■ TASK BRIEF
Only the lines from the start of the entries up to and including the line with "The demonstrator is" should be written out, exactly as they stand.

■ Data entries
┌──

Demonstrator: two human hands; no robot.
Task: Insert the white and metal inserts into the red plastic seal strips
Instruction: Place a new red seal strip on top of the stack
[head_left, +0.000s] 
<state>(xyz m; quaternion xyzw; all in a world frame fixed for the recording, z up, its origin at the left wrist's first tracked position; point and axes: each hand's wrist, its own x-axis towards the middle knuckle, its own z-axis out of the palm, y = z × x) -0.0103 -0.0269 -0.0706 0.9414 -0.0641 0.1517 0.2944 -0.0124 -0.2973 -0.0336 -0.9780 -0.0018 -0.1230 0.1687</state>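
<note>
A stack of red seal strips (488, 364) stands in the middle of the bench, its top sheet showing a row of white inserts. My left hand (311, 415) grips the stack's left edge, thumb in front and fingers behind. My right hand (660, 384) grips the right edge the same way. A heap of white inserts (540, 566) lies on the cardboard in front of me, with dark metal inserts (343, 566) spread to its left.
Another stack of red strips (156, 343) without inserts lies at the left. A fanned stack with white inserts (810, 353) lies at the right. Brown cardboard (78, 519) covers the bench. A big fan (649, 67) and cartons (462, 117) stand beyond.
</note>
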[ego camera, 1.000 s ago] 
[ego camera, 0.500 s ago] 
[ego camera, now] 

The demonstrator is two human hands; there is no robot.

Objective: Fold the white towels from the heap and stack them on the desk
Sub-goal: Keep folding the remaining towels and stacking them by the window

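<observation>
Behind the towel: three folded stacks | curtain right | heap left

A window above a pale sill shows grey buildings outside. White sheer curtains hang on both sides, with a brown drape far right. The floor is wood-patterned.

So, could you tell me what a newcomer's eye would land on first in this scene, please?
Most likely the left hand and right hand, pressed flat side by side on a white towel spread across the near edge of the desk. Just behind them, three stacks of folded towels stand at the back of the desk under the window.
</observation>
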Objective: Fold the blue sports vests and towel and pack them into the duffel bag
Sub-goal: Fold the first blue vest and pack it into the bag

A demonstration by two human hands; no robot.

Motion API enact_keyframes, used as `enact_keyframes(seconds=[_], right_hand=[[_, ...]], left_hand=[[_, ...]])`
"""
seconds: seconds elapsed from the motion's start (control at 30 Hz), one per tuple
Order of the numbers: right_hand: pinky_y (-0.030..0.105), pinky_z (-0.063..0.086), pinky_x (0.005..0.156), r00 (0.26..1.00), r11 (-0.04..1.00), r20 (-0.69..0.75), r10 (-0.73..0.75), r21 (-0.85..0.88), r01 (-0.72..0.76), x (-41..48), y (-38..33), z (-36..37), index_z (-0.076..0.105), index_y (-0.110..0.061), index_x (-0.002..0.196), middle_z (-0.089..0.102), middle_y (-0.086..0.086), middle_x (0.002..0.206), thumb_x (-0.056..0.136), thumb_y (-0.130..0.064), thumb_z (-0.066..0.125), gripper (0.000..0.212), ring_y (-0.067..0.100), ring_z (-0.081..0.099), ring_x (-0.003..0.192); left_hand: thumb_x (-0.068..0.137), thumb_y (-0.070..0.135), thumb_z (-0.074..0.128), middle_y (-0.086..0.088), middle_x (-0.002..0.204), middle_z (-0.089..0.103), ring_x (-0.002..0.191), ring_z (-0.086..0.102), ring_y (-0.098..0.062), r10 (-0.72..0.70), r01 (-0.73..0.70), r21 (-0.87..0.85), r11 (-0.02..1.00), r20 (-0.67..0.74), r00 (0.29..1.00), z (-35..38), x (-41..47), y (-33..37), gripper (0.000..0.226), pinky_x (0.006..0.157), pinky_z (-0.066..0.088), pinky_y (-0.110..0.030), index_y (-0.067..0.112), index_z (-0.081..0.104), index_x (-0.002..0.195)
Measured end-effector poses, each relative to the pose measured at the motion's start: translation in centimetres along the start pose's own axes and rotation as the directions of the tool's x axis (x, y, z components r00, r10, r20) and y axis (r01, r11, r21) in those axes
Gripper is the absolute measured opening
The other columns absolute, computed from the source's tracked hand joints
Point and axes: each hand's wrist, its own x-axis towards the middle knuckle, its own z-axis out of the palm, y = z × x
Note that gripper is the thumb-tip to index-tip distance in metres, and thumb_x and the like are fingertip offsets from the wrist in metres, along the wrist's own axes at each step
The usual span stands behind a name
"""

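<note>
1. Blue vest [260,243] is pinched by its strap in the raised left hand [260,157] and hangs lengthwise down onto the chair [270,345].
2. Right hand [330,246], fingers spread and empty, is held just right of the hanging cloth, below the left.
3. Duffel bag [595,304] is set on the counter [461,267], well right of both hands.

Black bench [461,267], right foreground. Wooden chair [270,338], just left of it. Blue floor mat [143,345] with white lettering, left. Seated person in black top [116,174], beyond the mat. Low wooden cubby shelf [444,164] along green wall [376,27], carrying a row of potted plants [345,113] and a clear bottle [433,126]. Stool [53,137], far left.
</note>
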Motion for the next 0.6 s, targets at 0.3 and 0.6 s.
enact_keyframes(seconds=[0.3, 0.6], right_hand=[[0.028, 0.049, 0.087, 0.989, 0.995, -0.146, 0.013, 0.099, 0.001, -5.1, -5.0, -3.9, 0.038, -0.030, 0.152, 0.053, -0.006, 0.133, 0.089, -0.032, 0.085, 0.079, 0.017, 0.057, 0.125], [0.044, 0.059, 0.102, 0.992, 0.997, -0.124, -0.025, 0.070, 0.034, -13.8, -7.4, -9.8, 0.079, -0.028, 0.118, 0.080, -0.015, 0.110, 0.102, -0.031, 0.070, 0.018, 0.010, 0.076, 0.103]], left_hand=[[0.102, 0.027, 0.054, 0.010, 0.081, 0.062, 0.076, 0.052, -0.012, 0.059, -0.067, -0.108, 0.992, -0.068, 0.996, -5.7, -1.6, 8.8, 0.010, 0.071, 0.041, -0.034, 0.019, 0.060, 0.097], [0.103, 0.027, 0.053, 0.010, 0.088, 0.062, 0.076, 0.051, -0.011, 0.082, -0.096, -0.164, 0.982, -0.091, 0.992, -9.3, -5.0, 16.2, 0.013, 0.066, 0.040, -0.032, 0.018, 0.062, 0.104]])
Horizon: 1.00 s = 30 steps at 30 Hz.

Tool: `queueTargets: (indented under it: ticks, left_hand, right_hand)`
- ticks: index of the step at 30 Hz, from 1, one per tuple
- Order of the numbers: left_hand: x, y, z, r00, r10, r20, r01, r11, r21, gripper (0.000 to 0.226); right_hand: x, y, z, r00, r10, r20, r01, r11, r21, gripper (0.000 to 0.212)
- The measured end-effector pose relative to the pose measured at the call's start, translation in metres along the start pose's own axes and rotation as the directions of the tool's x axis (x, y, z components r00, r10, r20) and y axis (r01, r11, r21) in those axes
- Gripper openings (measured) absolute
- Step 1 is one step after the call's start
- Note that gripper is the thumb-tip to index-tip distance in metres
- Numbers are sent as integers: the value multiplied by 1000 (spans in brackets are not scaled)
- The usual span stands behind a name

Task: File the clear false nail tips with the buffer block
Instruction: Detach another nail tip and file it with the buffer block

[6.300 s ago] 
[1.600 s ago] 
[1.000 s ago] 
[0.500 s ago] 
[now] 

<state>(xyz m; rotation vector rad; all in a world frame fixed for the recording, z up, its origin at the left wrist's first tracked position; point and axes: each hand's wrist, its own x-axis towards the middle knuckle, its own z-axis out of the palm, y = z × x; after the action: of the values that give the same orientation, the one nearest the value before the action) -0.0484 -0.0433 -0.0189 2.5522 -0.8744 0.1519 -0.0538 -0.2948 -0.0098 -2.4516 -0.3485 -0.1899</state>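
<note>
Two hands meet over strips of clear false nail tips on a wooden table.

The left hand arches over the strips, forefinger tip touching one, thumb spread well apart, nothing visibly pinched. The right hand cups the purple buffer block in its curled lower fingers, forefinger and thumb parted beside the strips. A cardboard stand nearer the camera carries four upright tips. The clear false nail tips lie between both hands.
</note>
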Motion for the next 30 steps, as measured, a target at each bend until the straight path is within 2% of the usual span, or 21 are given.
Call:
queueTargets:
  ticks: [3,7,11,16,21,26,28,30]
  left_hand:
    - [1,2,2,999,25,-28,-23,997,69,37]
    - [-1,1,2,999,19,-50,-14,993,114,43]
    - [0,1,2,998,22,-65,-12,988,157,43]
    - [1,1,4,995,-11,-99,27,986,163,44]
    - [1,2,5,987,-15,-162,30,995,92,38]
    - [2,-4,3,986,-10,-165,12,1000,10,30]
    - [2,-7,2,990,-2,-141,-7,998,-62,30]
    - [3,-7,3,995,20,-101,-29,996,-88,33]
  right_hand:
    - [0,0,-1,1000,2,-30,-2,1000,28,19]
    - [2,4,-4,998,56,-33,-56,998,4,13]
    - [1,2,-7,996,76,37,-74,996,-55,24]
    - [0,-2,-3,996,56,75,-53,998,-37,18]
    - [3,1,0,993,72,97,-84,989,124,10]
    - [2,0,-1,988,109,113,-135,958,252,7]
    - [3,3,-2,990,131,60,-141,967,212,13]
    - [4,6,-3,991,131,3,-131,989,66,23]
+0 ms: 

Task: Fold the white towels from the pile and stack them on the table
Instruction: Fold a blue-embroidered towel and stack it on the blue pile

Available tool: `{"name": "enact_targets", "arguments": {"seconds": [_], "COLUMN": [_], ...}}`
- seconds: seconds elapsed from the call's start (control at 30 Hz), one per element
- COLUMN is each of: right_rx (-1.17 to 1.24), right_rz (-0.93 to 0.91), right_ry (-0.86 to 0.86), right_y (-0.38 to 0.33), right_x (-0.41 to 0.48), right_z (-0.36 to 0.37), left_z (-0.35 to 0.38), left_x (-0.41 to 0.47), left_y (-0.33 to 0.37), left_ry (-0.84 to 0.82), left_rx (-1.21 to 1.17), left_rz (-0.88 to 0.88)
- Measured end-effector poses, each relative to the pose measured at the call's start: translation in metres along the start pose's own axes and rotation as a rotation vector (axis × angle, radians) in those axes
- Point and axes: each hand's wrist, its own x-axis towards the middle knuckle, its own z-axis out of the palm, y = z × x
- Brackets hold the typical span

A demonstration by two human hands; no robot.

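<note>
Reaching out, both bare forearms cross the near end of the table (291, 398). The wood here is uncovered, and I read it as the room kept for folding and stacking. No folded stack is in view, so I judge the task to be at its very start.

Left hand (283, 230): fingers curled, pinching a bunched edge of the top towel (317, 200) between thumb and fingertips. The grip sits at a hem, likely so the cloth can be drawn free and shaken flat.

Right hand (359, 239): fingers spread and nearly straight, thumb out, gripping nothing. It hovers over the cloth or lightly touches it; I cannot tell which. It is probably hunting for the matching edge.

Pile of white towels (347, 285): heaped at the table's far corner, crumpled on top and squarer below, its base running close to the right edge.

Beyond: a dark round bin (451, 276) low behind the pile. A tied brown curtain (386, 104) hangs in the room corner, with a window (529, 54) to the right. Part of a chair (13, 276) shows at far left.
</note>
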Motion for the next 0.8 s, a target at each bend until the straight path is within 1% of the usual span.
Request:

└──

■ REPLY
Demonstrator: two human hands; no robot.
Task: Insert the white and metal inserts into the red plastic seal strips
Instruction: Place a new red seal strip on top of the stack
[head_left, +0.000s] 
<state>(xyz m; quaternion xyzw; all in a world frame fixed for the recording, z up, its origin at the left wrist's first tracked position; point and axes: each hand's wrist, its own x-axis towards the middle knuckle, its own z-axis out of the palm, y = z × x) -0.0103 -0.0269 -0.0706 0.9414 -0.0641 0.1517 0.2944 -0.0124 -0.2973 -0.0336 -0.9780 -0.0018 -0.1230 0.1687</state>
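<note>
A stack of red seal strips (488, 364) stands in the middle of the bench, its top sheet showing a row of white inserts. My left hand (311, 415) grips the stack's left edge, thumb in front and fingers behind. My right hand (660, 384) grips the right edge the same way. A heap of white inserts (540, 566) lies on the cardboard in front of me, with dark metal inserts (343, 566) spread to its left.
Another stack of red strips (156, 343) without inserts lies at the left. A fanned stack with white inserts (810, 353) lies at the right. Brown cardboard (78, 519) covers the bench. A big fan (649, 67) and cartons (462, 117) stand beyond.
</note>
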[ego camera, 1.000 s ago] 
[ego camera, 0.500 s ago] 
[ego camera, now] 

The demonstrator is two human hands; there is no robot.

The answer requires no further additions.